** TASK BRIEF **
Reproduce all of the data exactly, with no line skipped.
------------------------------
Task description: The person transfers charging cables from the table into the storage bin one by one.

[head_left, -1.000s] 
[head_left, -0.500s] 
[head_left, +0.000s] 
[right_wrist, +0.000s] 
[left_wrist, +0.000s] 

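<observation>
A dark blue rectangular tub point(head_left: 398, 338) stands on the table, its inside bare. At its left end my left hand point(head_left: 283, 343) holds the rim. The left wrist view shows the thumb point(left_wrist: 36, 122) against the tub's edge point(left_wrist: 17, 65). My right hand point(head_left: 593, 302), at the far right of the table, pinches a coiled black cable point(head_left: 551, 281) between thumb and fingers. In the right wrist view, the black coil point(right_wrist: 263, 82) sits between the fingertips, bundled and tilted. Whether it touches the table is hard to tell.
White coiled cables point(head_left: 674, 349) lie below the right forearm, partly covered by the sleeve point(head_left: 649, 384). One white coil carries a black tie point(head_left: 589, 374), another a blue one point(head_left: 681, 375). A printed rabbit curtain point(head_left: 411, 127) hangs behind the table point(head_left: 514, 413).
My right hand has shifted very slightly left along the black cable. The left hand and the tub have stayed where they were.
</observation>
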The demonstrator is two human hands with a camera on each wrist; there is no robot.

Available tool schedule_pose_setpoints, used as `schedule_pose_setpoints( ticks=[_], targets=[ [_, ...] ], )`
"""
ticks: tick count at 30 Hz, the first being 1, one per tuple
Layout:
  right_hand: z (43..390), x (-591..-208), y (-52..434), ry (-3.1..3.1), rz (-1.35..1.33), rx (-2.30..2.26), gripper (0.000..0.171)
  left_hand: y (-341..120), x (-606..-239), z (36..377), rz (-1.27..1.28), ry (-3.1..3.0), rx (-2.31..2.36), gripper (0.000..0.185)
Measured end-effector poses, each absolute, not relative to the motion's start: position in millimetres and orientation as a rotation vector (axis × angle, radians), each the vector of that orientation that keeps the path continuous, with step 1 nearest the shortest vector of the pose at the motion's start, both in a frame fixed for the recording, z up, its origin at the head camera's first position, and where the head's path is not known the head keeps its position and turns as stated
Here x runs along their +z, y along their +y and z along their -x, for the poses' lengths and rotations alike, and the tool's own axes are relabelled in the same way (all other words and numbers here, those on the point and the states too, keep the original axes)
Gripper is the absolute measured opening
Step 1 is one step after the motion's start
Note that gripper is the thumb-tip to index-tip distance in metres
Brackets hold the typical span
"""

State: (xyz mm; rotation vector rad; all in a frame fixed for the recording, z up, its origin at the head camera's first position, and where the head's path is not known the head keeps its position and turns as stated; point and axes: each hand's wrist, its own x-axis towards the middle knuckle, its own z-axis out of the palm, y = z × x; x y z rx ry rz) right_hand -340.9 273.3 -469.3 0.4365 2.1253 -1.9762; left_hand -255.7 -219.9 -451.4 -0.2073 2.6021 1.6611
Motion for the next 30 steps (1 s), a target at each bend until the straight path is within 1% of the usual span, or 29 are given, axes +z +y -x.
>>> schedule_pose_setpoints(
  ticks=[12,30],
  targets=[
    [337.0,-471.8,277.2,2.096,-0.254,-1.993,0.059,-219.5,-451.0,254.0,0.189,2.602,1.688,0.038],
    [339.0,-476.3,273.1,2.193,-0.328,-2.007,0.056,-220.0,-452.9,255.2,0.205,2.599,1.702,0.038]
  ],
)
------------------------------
** ANSWER TO THE EXERCISE **
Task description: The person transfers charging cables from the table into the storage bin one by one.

[head_left, -1.000s] 
[head_left, -0.500s] 
[head_left, +0.000s] 
[right_wrist, +0.000s] 
[left_wrist, +0.000s] 

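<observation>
A dark blue rectangular tub point(head_left: 398, 338) stands on the table, its inside bare. At its left end my left hand point(head_left: 283, 343) holds the rim. The left wrist view shows the thumb point(left_wrist: 36, 122) against the tub's edge point(left_wrist: 17, 65). My right hand point(head_left: 593, 302), at the far right of the table, pinches a coiled black cable point(head_left: 551, 281) between thumb and fingers. In the right wrist view, the black coil point(right_wrist: 263, 82) sits between the fingertips, bundled and tilted. Whether it touches the table is hard to tell.
White coiled cables point(head_left: 674, 349) lie below the right forearm, partly covered by the sleeve point(head_left: 649, 384). One white coil carries a black tie point(head_left: 589, 374), another a blue one point(head_left: 681, 375). A printed rabbit curtain point(head_left: 411, 127) hangs behind the table point(head_left: 514, 413).
My right hand has shifted very slightly left along the black cable. The left hand and the tub have stayed where they were.
</observation>
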The demonstrator is two human hands with a camera on each wrist; there is no robot.

Available tool schedule_pose_setpoints, used as `schedule_pose_setpoints( ticks=[_], targets=[ [_, ...] ], )`
"""
ticks: tick count at 30 Hz, the first being 1, one per tuple
Layout:
  right_hand: z (43..390), x (-591..-208), y (-52..434), ry (-3.1..3.1), rz (-1.35..1.33), rx (-2.30..2.26), gripper (0.000..0.171)
  left_hand: y (-341..120), x (-606..-239), z (36..377), rz (-1.27..1.28), ry (-3.1..3.0), rx (-2.31..2.36), gripper (0.000..0.185)
Measured end-effector poses, each absolute, not relative to the motion's start: position in millimetres and orientation as a rotation vector (axis × angle, radians), each the vector of that orientation that keeps the path continuous, with step 1 nearest the shortest vector of the pose at the motion's start, both in a frame fixed for the recording, z up, its origin at the head camera's first position, and where the head's path is not known the head keeps its position and turns as stated
Here x runs along their +z, y along their +y and z along their -x, for the poses' lengths and rotations alike, and the tool's own axes are relabelled in the same way (all other words and numbers here, those on the point and the states too, keep the original axes)
Gripper is the absolute measured opening
Step 1 is one step after the motion's start
Note that gripper is the thumb-tip to index-tip distance in metres
Brackets hold the typical span
"""

State: (xyz mm; rotation vector rad; all in a frame fixed for the recording, z up, its origin at the head camera's first position, and where the head's path is not known the head keeps its position and turns as stated; point and axes: each hand's wrist, its own x-axis towards the middle knuckle, its own z-axis out of the palm, y = z × x; x y z rx ry rz) right_hand -340.9 273.3 -469.3 0.4365 2.1253 -1.9762; left_hand -255.7 -219.9 -451.4 -0.2073 2.6021 1.6611
Motion for the next 30 steps (1 s), a target at each bend until the straight path is within 1% of the usual span, or 29 are given, axes +z +y -x.
>>> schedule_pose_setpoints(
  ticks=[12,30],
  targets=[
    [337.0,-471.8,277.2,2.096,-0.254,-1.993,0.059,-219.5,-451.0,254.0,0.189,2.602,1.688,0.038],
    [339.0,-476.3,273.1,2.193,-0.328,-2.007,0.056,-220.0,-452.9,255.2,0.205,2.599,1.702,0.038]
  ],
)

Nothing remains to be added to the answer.